15

1.5K 71 2
                                        

Brian masih mondar mandir di depan ruangan yang didalamnya terdapat Vana disana.
Dokter belum keluar semenjak 20 menit yang lalu, membuat Brian benar benar khawatir dengan cewek itu.

Entah mengapa dirinya seperti diruntuki kesalahan yang amat besar, padahal inu semua tidak ada hubunganya dengan Brian.

Menit selanjutnya, orang yang sedari tadi Brian tunggu akhirnya keluar.
Brian dengan cepat mendekati dokter itu.

"Gimana dok keadaan teman saya?" Tanya Brian pada wanita paruh baya tersebut.

"Maaf, kalo boleh saya tau, apa Teman anda itu memang terkena gangguan jiwa atau tidak ya?" Tanya sang dokter.

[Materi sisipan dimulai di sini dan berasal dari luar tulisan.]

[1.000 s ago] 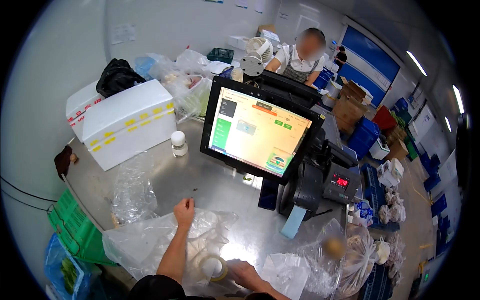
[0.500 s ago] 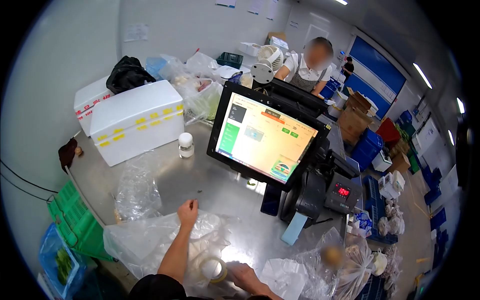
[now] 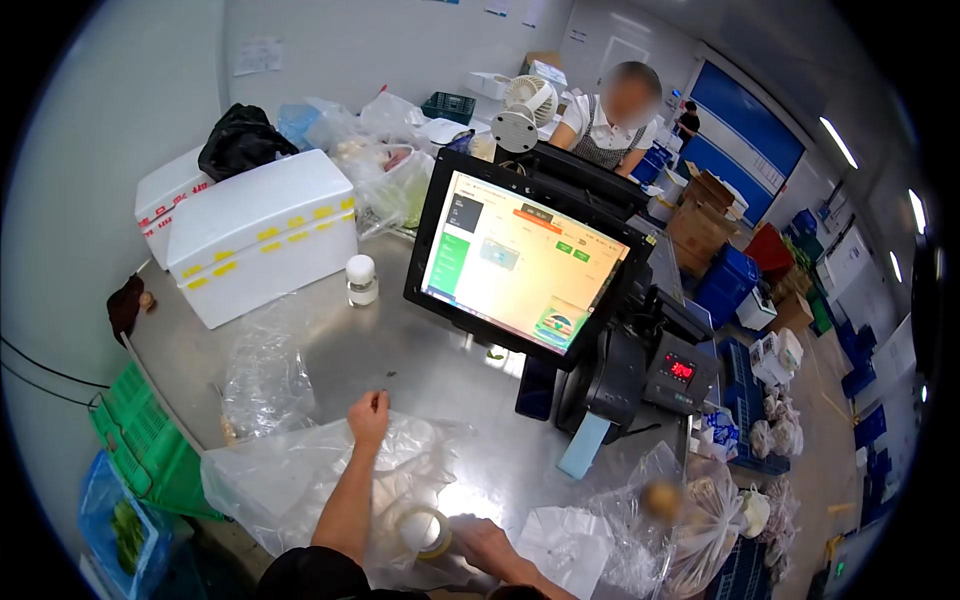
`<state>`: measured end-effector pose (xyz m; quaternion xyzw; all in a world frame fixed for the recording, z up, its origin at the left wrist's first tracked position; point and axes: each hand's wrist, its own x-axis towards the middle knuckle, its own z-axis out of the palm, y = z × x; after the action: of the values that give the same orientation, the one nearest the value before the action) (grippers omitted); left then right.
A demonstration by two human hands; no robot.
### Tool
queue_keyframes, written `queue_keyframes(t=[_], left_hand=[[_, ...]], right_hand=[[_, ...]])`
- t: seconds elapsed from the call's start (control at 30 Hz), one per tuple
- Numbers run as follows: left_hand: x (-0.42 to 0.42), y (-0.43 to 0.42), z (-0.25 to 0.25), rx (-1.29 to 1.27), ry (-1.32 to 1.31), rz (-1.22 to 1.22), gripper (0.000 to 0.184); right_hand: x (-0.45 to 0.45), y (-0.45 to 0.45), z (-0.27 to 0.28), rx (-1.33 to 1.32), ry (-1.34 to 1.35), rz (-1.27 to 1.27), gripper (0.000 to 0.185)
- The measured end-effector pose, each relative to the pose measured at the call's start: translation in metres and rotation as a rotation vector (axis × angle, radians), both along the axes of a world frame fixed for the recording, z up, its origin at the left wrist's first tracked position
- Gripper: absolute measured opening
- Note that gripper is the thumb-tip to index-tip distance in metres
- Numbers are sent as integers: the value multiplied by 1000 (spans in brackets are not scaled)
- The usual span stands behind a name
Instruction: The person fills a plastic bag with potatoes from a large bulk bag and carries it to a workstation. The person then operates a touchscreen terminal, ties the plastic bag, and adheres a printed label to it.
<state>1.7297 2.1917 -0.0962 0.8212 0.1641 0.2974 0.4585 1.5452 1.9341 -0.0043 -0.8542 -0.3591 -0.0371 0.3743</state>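
Observation:
A large clear plastic bag (image 3: 275, 480) lies crumpled across the near side of the metal table. Over its far edge, my left hand (image 3: 368, 420) is closed, thumb and fingers pressed together; what they pinch, if anything, is too small to make out. On the bag near my body rests a roll of clear tape (image 3: 436, 540). My right hand (image 3: 484, 548) is beside the roll, its curled fingers at the roll's right rim. Whether they grip the tape is hidden. White, thin plastic bags (image 3: 565, 545) lie just right of that hand.
A touch-screen monitor (image 3: 520, 265), label printer (image 3: 605, 385) and red-digit scale display (image 3: 682, 370) stand ahead. White foam boxes (image 3: 265, 240), a white-capped jar (image 3: 362, 282) and another clear bag (image 3: 268, 380) are left. Behind the monitor is a co-worker (image 3: 610, 125). Bagged goods (image 3: 705, 540) sit right.
The view has shifted slightly, so the scene appears a little further left and up. Both hands keep nearly the same pose, with the tape roll between them.

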Motion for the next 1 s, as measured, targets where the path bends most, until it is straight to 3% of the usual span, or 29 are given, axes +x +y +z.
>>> queue_keyframes(t=[0.3,1.0], left_hand=[[0,1,5,61,7,-16,23],[1,3,-4,70,1,-12,22]], right_hand=[[0,-1,-3,-33,102,15,21],[-7,-4,-19,-21,28,-42,21]])
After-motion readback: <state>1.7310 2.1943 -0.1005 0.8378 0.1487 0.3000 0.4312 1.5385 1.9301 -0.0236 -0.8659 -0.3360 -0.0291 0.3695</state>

"Maaf dok, saya tidak tau pasti. Saya hanya tau, kalo dia itu bisa stres secara tiba tiba saat berhubungan dengan masa lalunya. Kayaknya sesuatu terjadi sama teman saya dok. Soalnya dia itu sering stres!" Balas Brian. Dia mencoba menjelaskan yang sebenarnya ia lihat akhir akhir ini.

Sang dokter mengangguk paham.
"Begini mas. Stres yang teman anda alami bisa jauh lebih bahaya jika terlalu banyak memikirkan hal hal yang bersangkut pautan dengan dirinya. Dia bisa gila, jika terus tertekan dengan keadaan. Saya harap, mas nya bisa membantu dia untuk menyesaikan masalahnya secepat mungkin agar stresnya tidak lebih.
Untuk saat ini, Dia harus benar benar istirahat untuk memulihkan pikiranya kembali" jelasnya.

"Tapi nggak dirawat inap kan dok?"

"Tidak. Setelah dia sadar, dia bisa dibawa pulang untuk istirahat"

"Iya dok, makasih!"

"Sama sama. Kalau begitu saya permisi dulu"

Brian mengangguk. Kemudian perlahan memasuki ruangan itu.
Kakinya melangkah mendekati ranjang yang terdapat Vana sedang menutup matanya.

"Maafin Bimo Van. Gara gara dia, hidup lo jadi terekan gini" ucapnya begitu pelan.

*****

"Gimana keadaan lo Van?" Tanya Kiara saat mereka berada di dalam kelas.

"Nggak papa" balasnya tanpa melihat kearah Kiara.

"Emm..Van, gue minta maaf ya?"

"Buat?"

"Kejadian kemarin. Maafin gue karna gue nggak bisa nolongin lo"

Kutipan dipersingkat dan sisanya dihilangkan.